ABOUT THIS EXERCISE
Find the string "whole" in the records. Copy every line it appears in.

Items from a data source

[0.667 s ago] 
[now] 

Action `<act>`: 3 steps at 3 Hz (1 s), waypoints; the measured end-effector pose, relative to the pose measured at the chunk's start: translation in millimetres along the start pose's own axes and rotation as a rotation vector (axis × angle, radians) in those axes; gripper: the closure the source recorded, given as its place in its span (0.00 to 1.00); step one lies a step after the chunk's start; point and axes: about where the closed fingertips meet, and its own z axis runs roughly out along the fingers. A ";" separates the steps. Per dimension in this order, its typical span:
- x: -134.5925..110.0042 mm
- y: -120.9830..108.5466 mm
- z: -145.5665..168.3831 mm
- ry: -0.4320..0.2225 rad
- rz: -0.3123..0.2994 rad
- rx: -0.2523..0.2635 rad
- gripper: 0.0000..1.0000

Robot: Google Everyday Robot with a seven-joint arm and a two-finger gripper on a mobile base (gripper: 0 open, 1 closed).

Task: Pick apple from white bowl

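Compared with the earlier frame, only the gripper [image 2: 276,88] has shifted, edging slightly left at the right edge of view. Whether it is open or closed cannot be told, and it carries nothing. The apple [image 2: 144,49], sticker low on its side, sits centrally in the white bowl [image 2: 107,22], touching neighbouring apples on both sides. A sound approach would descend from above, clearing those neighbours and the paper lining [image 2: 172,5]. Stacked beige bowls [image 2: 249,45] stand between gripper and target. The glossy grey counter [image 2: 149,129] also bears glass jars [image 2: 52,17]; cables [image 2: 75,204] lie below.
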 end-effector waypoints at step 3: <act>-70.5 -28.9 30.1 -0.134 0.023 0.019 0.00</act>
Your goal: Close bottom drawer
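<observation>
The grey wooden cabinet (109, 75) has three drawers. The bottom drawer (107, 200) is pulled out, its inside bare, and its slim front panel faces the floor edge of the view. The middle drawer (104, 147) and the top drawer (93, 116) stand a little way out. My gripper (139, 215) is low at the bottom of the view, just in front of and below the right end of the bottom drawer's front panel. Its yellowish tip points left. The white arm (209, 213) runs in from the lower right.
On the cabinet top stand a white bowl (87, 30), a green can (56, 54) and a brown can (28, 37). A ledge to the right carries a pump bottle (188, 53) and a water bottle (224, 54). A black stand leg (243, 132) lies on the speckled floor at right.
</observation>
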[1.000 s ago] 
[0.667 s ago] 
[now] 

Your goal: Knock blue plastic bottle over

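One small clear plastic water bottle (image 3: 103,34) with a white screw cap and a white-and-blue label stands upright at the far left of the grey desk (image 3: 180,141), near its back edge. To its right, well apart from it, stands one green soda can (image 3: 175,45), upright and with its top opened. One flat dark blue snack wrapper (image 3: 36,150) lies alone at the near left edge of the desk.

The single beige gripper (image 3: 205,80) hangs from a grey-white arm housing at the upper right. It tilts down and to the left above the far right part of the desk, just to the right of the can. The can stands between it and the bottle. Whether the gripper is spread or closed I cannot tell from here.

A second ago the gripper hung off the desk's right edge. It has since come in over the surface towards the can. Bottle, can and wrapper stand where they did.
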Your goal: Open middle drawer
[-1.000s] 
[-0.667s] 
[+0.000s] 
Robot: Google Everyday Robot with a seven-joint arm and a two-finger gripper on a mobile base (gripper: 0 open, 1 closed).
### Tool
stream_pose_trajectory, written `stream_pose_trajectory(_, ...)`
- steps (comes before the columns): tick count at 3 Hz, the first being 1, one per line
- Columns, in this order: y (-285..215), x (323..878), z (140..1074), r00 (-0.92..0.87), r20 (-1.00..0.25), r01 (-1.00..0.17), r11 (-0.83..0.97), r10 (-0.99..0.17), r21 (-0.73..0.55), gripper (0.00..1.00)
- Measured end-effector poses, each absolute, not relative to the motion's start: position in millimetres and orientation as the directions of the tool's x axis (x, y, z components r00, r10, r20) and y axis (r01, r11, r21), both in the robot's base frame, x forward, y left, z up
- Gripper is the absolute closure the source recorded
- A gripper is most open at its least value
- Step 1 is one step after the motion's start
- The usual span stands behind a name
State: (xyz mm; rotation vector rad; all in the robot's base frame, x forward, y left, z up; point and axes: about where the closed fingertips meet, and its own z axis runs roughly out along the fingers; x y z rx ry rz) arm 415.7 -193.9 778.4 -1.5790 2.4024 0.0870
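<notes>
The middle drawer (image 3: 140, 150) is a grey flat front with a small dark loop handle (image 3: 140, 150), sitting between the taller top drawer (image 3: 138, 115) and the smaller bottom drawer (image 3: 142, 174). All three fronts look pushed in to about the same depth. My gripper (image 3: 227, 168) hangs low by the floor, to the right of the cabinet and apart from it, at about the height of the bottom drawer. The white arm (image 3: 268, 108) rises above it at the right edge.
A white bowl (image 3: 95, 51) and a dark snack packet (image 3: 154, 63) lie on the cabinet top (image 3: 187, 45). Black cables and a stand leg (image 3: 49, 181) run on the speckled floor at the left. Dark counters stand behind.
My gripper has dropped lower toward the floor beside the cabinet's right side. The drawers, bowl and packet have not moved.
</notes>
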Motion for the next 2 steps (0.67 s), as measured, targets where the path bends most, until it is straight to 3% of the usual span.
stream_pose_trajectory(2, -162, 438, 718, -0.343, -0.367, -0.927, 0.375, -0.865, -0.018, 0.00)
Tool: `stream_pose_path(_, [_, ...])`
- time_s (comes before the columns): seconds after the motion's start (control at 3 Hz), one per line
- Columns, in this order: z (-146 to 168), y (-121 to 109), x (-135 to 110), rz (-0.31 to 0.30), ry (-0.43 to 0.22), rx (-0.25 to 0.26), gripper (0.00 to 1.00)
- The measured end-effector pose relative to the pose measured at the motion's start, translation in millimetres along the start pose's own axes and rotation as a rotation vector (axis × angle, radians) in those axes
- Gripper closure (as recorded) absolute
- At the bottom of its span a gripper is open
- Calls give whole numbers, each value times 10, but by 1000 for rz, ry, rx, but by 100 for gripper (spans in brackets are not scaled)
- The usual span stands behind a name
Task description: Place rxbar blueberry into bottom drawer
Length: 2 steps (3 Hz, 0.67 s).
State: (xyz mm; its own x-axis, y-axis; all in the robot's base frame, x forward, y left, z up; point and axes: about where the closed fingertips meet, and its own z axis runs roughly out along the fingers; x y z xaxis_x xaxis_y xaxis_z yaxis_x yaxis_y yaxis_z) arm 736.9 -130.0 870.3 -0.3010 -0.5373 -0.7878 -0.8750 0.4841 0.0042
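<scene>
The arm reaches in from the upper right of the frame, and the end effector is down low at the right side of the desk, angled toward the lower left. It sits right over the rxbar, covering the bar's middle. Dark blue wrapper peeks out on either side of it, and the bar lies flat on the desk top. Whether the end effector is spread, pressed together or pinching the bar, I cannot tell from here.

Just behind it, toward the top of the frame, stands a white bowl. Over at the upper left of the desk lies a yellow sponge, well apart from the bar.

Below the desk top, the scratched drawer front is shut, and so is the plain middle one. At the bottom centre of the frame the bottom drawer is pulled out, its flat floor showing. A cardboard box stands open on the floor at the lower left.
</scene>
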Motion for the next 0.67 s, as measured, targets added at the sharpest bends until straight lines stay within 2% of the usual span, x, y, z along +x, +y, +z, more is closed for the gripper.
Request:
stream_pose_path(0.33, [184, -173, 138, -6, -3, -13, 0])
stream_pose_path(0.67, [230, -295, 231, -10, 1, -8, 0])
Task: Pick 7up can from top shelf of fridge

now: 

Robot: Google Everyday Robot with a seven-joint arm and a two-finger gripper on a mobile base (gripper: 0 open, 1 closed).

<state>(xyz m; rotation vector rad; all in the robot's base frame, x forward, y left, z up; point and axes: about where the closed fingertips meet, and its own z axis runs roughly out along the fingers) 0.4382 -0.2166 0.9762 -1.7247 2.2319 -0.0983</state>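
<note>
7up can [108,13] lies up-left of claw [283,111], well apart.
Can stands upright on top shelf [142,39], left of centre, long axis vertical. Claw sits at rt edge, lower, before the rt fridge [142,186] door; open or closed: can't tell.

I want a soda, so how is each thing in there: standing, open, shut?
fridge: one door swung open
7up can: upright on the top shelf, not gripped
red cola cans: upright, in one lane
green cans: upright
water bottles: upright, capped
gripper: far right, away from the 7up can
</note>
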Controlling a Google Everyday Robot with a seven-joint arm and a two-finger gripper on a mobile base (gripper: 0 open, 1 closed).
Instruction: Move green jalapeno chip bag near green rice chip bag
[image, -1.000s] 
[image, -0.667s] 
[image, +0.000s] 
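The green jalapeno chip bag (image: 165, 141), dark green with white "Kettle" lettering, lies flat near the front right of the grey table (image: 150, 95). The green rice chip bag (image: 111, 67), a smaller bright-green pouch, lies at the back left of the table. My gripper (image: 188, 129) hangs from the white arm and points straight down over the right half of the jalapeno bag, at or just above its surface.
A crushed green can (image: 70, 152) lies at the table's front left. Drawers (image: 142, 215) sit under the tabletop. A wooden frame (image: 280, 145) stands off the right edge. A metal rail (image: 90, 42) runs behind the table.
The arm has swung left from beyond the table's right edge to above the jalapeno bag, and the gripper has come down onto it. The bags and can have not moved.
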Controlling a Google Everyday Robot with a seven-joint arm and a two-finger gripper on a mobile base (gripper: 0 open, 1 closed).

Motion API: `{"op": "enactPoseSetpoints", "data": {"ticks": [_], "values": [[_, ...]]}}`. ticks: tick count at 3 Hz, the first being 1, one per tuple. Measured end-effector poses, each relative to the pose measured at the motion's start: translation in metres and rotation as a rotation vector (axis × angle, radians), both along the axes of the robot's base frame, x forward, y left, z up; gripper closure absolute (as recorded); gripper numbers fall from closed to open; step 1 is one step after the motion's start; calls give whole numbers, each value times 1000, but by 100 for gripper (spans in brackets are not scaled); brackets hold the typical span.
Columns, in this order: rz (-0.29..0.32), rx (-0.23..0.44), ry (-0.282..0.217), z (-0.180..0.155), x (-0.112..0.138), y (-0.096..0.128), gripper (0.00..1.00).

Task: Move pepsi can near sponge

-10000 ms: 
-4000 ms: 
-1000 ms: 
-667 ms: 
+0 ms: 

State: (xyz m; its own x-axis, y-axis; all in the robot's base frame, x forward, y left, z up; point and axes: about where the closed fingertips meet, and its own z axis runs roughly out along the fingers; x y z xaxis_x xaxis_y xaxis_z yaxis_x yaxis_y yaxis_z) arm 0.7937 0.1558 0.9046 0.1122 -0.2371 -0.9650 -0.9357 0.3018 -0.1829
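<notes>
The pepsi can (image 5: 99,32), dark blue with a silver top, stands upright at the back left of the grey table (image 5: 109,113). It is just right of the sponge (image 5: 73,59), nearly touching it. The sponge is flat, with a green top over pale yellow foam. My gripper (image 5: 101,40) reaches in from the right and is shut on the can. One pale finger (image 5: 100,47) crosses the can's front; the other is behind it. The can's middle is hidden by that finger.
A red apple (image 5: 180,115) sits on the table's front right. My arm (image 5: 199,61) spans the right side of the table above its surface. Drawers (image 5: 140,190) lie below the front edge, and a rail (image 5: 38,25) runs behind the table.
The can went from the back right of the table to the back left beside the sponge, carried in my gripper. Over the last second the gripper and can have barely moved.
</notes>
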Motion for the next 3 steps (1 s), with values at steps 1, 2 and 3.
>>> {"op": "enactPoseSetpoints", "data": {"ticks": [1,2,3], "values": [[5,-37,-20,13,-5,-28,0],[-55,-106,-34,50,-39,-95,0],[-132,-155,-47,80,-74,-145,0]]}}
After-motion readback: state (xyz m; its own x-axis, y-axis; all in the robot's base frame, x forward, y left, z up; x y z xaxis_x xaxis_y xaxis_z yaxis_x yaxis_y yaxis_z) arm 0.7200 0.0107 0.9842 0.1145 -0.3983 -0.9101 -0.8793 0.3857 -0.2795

COMPLETED TASK
- Calls give whole numbers, each value times 10, but by 1000 for rz, ry, rx, but by 100 for gripper (spans in brackets are not scaled)
Motion API: `{"op": "enactPoseSetpoints", "data": {"ticks": [_], "values": [[_, ...]]}}`. ticks: tick count at 3 Hz, the first being 1, one per tuple. Measured end-effector poses, each relative to the pose measured at the motion's start: translation in metres and rotation as a rotation vector (axis × angle, radians), both along the axes of the robot's base frame, x forward, y left, z up; gripper closure absolute (as recorded); gripper numbers fall from closed to open; step 1 is one step after the motion's start; calls give whole numbers, each value times 1000, but by 100 for gripper (spans in brackets are not scaled); brackets hold the typical span.

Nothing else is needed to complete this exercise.